Locate the line that contains "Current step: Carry". Reproduce it and all following lines up to the end of the material, exactly and with nothing added.
··· Available data
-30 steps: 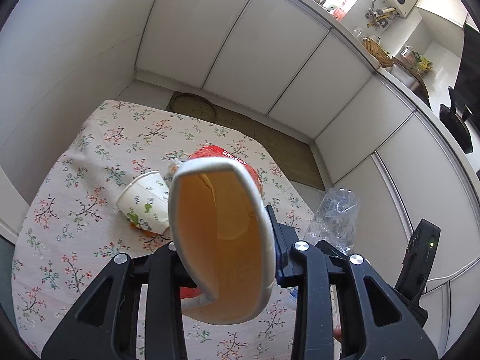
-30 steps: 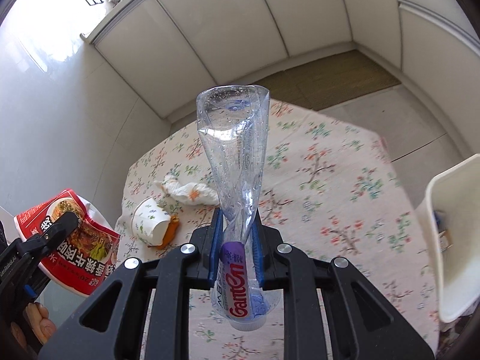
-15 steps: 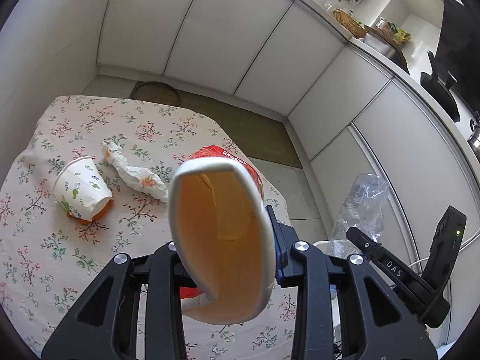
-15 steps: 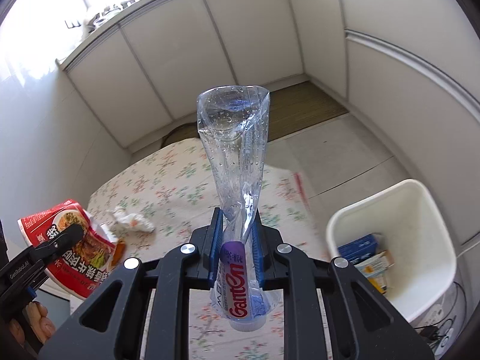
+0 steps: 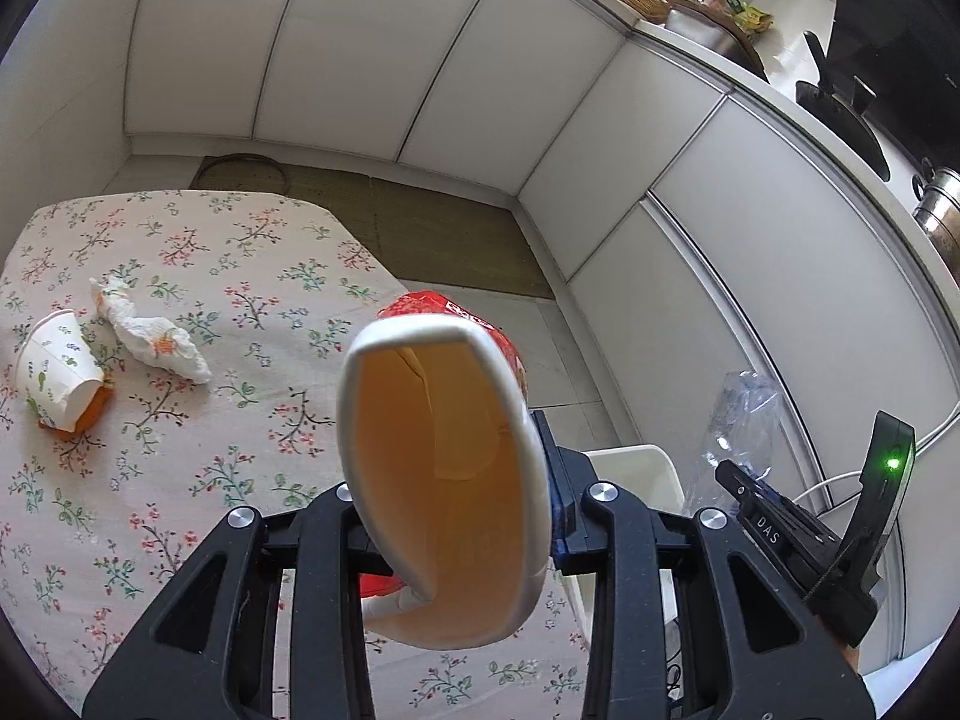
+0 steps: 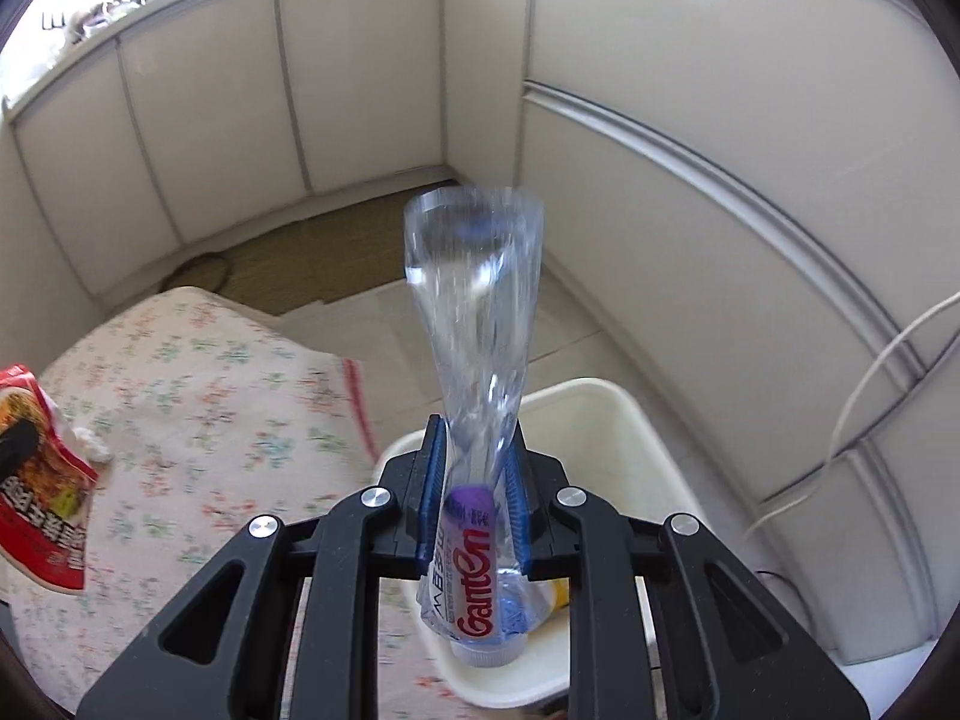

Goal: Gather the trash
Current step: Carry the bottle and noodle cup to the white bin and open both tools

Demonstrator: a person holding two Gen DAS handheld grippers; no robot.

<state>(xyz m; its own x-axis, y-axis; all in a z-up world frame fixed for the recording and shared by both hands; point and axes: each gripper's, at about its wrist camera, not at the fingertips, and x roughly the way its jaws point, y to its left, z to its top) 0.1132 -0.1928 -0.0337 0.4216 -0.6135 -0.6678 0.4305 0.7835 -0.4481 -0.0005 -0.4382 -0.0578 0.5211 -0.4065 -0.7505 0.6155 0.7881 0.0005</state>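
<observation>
Bottle (image 6: 474,324) between hand-held gripper (image 6: 474,504) pads

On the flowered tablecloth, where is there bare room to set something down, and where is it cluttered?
The tablecloth is bare from the crumpled tissue across to its far edge and its edge nearest the white bin, and in the near stretch toward the left gripper. The crowded spot is the left side: the tipped paper cup lies close beside the tissue.
</observation>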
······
§ **Solution**
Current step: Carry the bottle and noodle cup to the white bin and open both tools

Demonstrator: a person holding two Gen DAS handheld grippers; no robot.

<state>(xyz m; its own x-axis, y-axis; all in a z-up world frame fixed for the recording and shared by both hands; point and axes: each gripper's, at about its wrist camera, not at the fingertips, and x roughly the way its jaws point, y to its left, z to its top) 0.1132 -0.1928 -0.0337 0.4216 -0.6135 -0.6678 0.4305 0.7835 -0.4481 -0.0005 -0.4382 -0.0578 0.5211 -0.4065 -0.7505 0.6155 0.7881 0.0005</state>
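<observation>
Bottle (image 6: 474,324) between hand-held gripper (image 6: 474,504) pads

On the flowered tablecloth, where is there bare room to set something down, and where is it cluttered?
The tablecloth is bare from the crumpled tissue across to its far edge and its edge nearest the white bin, and in the near stretch toward the left gripper. The crowded spot is the left side: the tipped paper cup lies close beside the tissue.
</observation>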

The required output has been given.